Add Stage-2 mmu data structures for virtual EL2 and for nested guests.
We don't yet populate shadow Stage-2 page tables, but we now have a
framework for getting to a shadow Stage-2 pgd.
We allocate twice the number of vcpus as Stage-2 mmu structures because
that's sufficient for each vcpu running two translation regimes without
having to flush the Stage-2 page tables.
Co-developed-by: Christoffer Dall <christoffer.dall@xxxxxxx>
Signed-off-by: Christoffer Dall <christoffer.dall@xxxxxxx>
Signed-off-by: Marc Zyngier <maz@xxxxxxxxxx>
---
arch/arm64/include/asm/kvm_host.h | 29 +++++
arch/arm64/include/asm/kvm_mmu.h | 9 ++
arch/arm64/include/asm/kvm_nested.h | 7 +
arch/arm64/kvm/arm.c | 16 ++-
arch/arm64/kvm/mmu.c | 29 +++--
arch/arm64/kvm/nested.c | 195 ++++++++++++++++++++++++++++
6 files changed, 275 insertions(+), 10 deletions(-)
diff --git a/arch/arm64/include/asm/kvm_host.h b/arch/arm64/include/asm/kvm_host.h
index 6a7b13edc5cb..00c3366129b8 100644
--- a/arch/arm64/include/asm/kvm_host.h
+++ b/arch/arm64/include/asm/kvm_host.h
@@ -102,14 +102,43 @@ struct kvm_s2_mmu {
int __percpu *last_vcpu_ran;
struct kvm_arch *arch;
+
+ /*
+ * For a shadow stage-2 MMU, the virtual vttbr programmed by the guest
+ * hypervisor.
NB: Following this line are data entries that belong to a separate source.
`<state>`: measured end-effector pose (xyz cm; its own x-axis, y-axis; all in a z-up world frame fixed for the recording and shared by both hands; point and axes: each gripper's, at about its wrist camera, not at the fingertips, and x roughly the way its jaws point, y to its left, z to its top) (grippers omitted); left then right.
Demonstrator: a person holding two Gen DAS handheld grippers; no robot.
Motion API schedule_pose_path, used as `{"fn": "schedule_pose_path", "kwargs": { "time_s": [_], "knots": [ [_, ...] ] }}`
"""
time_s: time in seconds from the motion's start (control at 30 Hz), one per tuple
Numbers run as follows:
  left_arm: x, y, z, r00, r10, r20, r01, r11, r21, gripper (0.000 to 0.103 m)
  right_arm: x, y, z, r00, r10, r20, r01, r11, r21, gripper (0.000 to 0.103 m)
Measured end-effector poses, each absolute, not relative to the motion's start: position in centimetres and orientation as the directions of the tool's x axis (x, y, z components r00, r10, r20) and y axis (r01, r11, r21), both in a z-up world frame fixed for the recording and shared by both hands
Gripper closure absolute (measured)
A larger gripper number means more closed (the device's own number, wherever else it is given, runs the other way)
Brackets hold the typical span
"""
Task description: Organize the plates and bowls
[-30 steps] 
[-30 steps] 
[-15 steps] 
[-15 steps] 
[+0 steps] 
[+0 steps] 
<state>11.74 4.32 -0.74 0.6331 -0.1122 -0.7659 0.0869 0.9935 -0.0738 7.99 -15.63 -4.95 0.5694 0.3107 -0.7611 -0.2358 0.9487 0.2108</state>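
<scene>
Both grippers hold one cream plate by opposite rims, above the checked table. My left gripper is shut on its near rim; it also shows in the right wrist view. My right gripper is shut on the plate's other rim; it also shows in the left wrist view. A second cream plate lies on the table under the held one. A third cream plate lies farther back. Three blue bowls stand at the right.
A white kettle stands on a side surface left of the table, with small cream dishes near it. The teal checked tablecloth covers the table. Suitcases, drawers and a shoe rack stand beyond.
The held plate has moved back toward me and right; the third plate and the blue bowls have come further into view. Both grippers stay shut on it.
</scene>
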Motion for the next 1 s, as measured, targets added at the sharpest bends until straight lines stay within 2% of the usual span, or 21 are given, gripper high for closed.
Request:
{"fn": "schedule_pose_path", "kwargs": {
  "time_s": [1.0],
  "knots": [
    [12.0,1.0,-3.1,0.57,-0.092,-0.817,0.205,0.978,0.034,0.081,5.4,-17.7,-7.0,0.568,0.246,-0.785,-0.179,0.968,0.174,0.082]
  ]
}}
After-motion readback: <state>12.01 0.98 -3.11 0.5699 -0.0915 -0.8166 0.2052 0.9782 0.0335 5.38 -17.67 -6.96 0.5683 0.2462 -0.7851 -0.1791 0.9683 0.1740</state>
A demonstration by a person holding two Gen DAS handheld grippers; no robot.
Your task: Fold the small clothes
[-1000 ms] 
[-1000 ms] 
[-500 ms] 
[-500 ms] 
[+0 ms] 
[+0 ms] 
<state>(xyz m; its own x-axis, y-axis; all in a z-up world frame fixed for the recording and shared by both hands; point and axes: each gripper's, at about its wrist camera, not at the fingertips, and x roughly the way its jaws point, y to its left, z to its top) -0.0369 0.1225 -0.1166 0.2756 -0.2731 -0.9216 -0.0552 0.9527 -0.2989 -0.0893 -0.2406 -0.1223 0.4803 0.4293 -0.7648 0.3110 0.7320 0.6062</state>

Unused for kvm_arch->mmu. Set to 1 when the structure
+ * contains no valid information.
+ */
+ u64 vttbr;
+
+ /* true when this represents a nested context where virtual HCR_EL2.VM == 1 */
+ bool nested_stage2_enabled;
+
+ /*
+ * 0: Nobody is currently using this, check vttbr for validity
+ * >0: Somebody is actively using this.
+ */
+ atomic_t refcnt;
};
+static inline bool kvm_s2_mmu_valid(struct kvm_s2_mmu *mmu)
+{
+ return !(mmu->vttbr & 1);
+}
+
struct kvm_arch_memory_slot {
};
struct kvm_arch {
struct kvm_s2_mmu mmu;
+ /*
+ * Stage 2 paging stage for VMs with nested virtual using a virtual
+ * VMID.
+ */
+ struct kvm_s2_mmu *nested_mmus;
+ size_t nested_mmus_size;
+ int nested_mmus_next;
+
/* VTCR_EL2 value for this VM */
u64 vtcr;
diff --git a/arch/arm64/include/asm/kvm_mmu.h b/arch/arm64/include/asm/kvm_mmu.h
index c018c7b40761..7250594e3d68 100644
--- a/arch/arm64/include/asm/kvm_mmu.h
+++ b/arch/arm64/include/asm/kvm_mmu.h
@@ -116,6 +116,7 @@ alternative_cb_end
#include <asm/cacheflush.h>
#include <asm/mmu_context.h>
#include <asm/kvm_emulate.h>
+#include <asm/kvm_nested.h>
void kvm_update_va_mask(struct alt_instr *alt,
__le32 *origptr, __le32 *updptr, int nr_inst);
@@ -159,6 +160,7 @@ int create_hyp_exec_mappings(phys_addr_t phys_addr, size_t size,
void **haddr);
void free_hyp_pgds(void);
+void kvm_unmap_stage2_range(struct kvm_s2_mmu *mmu, phys_addr_t start, u64 size);
void stage2_unmap_vm(struct kvm *kvm);
int kvm_init_stage2_mmu(struct kvm *kvm, struct kvm_s2_mmu *mmu);
void kvm_free_stage2_pgd(struct kvm_s2_mmu *mmu);
@@ -294,5 +296,12 @@ static inline struct kvm *kvm_s2_mmu_to_kvm(struct kvm_s2_mmu *mmu)
{
return container_of(mmu->arch, struct kvm, arch);
}
+
+static inline u64 get_vmid(u64 vttbr)
+{
+ return (vttbr & VTTBR_VMID_MASK(kvm_get_vmid_bits())) >>
+ VTTBR_VMID_SHIFT;
+}
+
#endif /* __ASSEMBLY__ */
#endif /* __ARM64_KVM_MMU_H__ */
diff --git a/arch/arm64/include/asm/kvm_nested.h b/arch/arm64/include/asm/kvm_nested.h
index 026ddaad972c..473ecd1d60d0 100644
--- a/arch/arm64/include/asm/kvm_nested.h
+++ b/arch/arm64/include/asm/kvm_nested.h
@@ -61,6 +61,13 @@ static inline u64 translate_cnthctl_el2_to_cntkctl_el1(u64 cnthctl)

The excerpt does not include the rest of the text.